The Upper House voted for a committee to review the bill and report back on February 21, after Labor and crossbench politicians last week criticised plans to remove the protections introduced under Section 19B of the Workers Compensation Act 1987.

Greens MP David Shoebridge says the review is a “win for frontline workers” and will allow time to properly assess Government claims about the costs of the protections.

“While the government is trying to scare businesses with claims these protections will cost more than $600 million, the truth is that for the first 18 months of the epidemic the total cost of all COVID-related claims was less than $20 million,” he said.

Digital and Customer Service Minister Victor Dominello says no other state includes the same broad presumption, and the change aims to ensure the sustainability of the workers’ compensation scheme and limit premium rises.

Modelling has suggested the scheme could be hit with more than 25,000 extra claims over the coming year and small business average premiums could rise $950 if changes are not made, he says.

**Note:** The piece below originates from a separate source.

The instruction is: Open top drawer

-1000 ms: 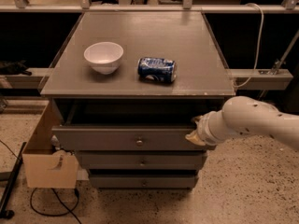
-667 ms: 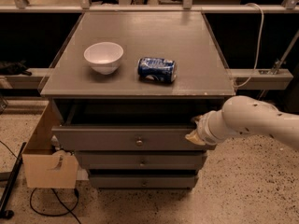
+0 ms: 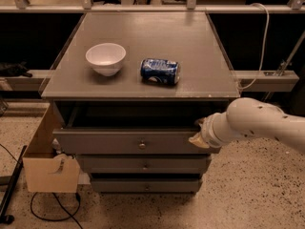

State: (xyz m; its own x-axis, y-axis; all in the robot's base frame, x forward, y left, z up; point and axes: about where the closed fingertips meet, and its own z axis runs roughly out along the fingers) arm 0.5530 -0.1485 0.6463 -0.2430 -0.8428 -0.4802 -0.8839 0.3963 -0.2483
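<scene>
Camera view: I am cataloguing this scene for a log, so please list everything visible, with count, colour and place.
grey wooden drawer cabinet: one, grey, centre of the view
white round bowl: one, white, upright on the cabinet top, left side
blue drinks can: one, blue, lying on its side to the right of the bowl
top drawer: one, grey, partly open just under the cabinet top, small round knob at centre
lower drawers: two, grey, below the top drawer
cardboard box: one, tan, left of the cabinet on the speckled floor
white cable: one, white, right of the cabinet
robot arm: one, white, reaching in from the right
gripper: one, at the right end of the top drawer's front
</scene>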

“If the projected influx of claims and notifications is received, they are likely to have a disproportionate effect on insurer operations, testing claims management responsiveness and negatively affecting return-to-work rates,” Mr Dominello told Parliament last week.

Sectors covered by the presumption include healthcare, education, retail, transport, emergency services, construction, disability, aged care, dining, and entertainment.

Business NSW CEO Daniel Hunter says the measure dates from early in the pandemic when so much was unknown, but now NSW Health will no longer list COVID-19 case locations, it’s no longer practicable.

“As COVID-19 becomes endemic and much of the population is exposed to the virus in social settings, it will be difficult and costly for an employer to prove it wasn’t caught in their workplace,” he said.

Workers affected by the removal of the presumption will retain the right to make a claim if they are able to demonstrate, as with any other workplace injury, that they contracted COVID-19 at work, the government says.

Unions NSW, which has started a petition calling on Premier Dominic Perrottet to drop the bill, says the additional protections ensure that for the first 21 days essential workers don’t have to go through bureaucratic hoops to prove where they contracted the disease.

“We know essential workers are most likely to contract COVID-19 at work,” it says.